Figure 3.

Loss of Tfb2m in β-cells leads to mitochondrial dysfunction and impaired insulin secretion. (A) Left – Kinetics of TMRM quenching in islets from control and β-Tfb2m^−/− mice, n = 5 mice. Right – Change in TMRM fluorescence intensity from baseline following stimulation of isolated islets from control and β-Tfb2m^−/− mice with 16.7 mM glucose, which leads to membrane hyperpolarization and minimal fluorescence intensity in quench mode, n = 5 mice. (B) Insulin secretion from islets isolated from control and β-Tfb2m^−/− mice at 18 days of age.

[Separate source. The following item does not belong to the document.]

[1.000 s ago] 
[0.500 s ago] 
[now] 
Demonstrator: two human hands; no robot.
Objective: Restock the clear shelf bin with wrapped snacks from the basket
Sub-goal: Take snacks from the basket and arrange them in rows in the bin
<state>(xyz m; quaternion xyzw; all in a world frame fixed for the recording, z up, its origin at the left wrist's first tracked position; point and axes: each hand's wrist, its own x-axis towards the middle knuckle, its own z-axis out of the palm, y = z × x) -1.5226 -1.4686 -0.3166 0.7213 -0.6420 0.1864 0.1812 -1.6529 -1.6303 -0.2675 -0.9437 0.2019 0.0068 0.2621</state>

Islets were incubated for 1 h in 2.8 mM and 16.7 mM glucose, 2.8 mM glucose with 10 mM α-ketoisocaproic acid (α-KIC), and 16.7 mM glucose with 35 mM potassium chloride (KCl); control, n = 5 mice, β-Tfb2m^−/−, n = 7 mice. (C) Insulin secretion from islets isolated from control and β-Tfb2m^−/− mice at 35 days of age. Islets were incubated for 1 h in 2.8 mM and 16.7 mM glucose, 10 mM α-ketoisocaproic acid (α-KIC), and 16.7 mM glucose with 35 mM potassium chloride (KCl); control, n = 3 mice, β-Tfb2m^−/−, n = 6 mice. (D) Surface density of docked large dense core vesicles in β-cells from control and β-Tfb2m^−/− islets isolated from 18 day old mice. Granules were defined as docked if the center of the granules was within 150 nm of the plasma membrane, control and β-Tfb2m^−/−, n = 4 mice each at 18 days of age. All data are mean ± s.e.m. Statistical differences were examined by unpaired Student's t-test. *P < 0.05 and ***P < 0.001 versus the corresponding value for control mice.